We don’t have an explicit right to die in that it’s not expressly set out in the constitution. But on Walter and Harck’s argument, it’s implicit in other rights – to dignity, to equality, to not be treated in a cruel, inhuman or degrading way and, in fact, to life.
The constitution effectively affords us the right to live our lives on our own terms. And if Walter and Harck – who are both terminally ill – want to be able to end their lives on their own terms, who are we to deny them?

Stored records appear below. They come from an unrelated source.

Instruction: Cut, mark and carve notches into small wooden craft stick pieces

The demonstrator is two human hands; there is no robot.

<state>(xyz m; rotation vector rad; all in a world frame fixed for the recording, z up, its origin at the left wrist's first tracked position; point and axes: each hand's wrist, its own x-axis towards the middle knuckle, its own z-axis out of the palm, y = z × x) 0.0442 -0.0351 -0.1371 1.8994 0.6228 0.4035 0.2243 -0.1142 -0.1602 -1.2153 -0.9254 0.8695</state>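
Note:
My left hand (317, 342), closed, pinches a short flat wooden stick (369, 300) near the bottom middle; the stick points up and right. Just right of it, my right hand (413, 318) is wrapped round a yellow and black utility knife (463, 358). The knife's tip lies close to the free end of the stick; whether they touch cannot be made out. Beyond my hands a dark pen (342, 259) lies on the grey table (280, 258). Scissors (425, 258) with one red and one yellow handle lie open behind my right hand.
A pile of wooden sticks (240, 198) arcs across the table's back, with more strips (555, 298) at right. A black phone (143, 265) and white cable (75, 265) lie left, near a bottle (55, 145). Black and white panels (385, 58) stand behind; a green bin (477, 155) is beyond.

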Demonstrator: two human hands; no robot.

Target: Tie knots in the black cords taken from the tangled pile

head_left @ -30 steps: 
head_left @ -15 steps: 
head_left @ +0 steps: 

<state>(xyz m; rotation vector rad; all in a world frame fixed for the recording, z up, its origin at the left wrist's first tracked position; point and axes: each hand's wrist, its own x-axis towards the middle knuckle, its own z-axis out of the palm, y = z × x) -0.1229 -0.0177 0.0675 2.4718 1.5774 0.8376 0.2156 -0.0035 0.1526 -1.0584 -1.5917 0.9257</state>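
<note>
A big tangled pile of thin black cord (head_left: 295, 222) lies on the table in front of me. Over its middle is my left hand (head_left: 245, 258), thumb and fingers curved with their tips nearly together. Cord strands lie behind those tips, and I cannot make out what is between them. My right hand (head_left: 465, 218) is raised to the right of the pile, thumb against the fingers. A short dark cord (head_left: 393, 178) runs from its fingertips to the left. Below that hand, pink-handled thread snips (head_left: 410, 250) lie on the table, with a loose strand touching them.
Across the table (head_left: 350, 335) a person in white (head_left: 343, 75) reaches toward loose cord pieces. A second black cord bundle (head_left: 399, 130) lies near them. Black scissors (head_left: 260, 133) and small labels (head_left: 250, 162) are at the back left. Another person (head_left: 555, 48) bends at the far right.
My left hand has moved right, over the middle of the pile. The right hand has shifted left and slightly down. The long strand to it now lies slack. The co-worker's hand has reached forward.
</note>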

The argument against assisted dying is rooted in the right to life and the obligation that it places on us as a society to preserve life. But the right to life cannot merely be the right to exist.

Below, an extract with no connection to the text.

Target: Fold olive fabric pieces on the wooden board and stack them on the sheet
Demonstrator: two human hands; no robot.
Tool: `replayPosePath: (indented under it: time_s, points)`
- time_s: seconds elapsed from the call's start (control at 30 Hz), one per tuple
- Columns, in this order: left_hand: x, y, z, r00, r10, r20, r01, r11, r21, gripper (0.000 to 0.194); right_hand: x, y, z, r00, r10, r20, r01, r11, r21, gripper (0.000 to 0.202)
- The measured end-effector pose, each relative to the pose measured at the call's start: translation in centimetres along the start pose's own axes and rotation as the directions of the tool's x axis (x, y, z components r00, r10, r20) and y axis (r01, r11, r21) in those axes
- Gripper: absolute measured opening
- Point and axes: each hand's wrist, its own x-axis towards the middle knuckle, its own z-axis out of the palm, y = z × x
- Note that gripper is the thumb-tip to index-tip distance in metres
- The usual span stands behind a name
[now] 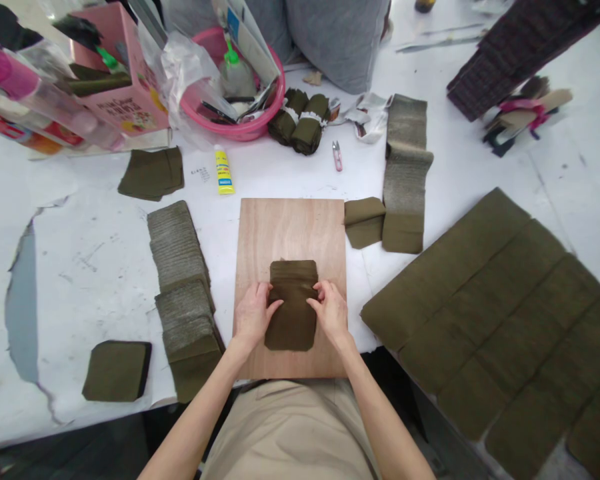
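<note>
An olive-green fabric piece (291,327) with clipped corners lies on a wooden board (291,227) in front of me. Across its upper part runs a folded band. My left hand (254,310) grips the left edge of the piece between thumb and fingers. On the opposite edge, my right hand (331,307) pinches it at about the same height. Left of the board is an overlapping row of green pieces (195,360) with greyish strips showing. To the right of the board sit a small folded green piece (364,223) and a longer overlapped row (404,230).
Large green panels (500,300) cover the right side. A neat fabric stack (116,372) and loose pieces (153,175) lie left. Behind the board are a yellow tube (223,172), pink thread snips (337,157), tied green bundles (307,127) and a pink basket (230,132).
</note>
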Motion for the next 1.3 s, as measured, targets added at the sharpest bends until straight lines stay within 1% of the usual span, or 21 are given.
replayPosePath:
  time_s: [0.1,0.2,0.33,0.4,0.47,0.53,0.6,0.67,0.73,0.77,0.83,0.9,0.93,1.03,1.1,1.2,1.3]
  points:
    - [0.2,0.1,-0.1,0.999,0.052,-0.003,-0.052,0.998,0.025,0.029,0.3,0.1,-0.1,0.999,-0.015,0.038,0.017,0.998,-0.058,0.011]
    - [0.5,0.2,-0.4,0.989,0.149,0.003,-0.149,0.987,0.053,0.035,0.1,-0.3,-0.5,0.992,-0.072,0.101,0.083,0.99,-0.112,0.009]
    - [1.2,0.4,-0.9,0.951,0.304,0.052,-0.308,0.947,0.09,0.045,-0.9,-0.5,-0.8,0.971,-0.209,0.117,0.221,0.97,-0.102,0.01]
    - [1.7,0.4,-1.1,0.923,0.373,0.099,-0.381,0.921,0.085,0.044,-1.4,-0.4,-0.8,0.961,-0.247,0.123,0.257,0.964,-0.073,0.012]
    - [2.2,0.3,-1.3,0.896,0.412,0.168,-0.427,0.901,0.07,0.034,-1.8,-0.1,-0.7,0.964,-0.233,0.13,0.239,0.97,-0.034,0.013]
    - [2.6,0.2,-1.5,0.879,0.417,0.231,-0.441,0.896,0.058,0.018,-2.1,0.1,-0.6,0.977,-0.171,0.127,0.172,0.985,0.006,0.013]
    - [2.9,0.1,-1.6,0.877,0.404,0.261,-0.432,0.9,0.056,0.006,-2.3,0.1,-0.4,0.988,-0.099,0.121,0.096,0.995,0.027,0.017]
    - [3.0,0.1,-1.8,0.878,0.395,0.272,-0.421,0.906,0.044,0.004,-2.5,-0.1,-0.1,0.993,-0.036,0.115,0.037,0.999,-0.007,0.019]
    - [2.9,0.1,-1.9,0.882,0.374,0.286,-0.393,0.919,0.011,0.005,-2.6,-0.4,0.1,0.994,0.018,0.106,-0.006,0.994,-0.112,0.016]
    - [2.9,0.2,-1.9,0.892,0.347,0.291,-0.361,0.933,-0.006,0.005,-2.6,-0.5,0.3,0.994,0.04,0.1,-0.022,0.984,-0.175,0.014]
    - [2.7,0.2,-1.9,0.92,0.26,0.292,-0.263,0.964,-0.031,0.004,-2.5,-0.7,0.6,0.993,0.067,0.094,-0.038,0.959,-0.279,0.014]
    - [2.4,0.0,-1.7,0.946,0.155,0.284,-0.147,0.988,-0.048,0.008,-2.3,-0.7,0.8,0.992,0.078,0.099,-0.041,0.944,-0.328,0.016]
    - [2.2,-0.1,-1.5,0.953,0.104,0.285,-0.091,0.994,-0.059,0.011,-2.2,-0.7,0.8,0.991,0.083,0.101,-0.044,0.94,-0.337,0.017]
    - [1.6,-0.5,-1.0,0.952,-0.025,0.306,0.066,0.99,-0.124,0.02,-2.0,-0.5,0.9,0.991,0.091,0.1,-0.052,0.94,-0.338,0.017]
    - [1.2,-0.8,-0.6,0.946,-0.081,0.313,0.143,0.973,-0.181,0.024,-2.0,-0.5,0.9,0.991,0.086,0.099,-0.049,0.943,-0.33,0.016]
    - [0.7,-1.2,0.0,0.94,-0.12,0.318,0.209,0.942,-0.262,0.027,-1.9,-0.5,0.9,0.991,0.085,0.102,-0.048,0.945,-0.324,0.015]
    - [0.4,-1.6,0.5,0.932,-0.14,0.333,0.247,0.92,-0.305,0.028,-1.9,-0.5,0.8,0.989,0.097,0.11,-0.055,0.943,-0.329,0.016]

One poignant line in Walter and Harck’s papers reads: “Death is an inextricable part of life and affords the plaintiffs the right to live a life which they attach individual meaning to.”
The words “individual meaning” are important.
In How We Die, medical ethicist Dr Sherwin Nuland, who was, in fact, opposed to assisted dying wrote: “The belief in the probability of death with dignity is our, and society’s, attempt to deal with the reality of what is all too frequently a series of destructive events that involve by their very nature the disintegration of the dying person’s humanity. I have not often seen much dignity in the process by which we die.”
But at the very least, assisted dying can afford us the opportunity to lessen the indignity in it.
In 2014, Brittany Maynard became the face of the right to die debate in the US after she was diagnosed with an aggressive brain cancer and chose to move to Oregon, where assisted dying is legal, and to end her own life before the disease took her.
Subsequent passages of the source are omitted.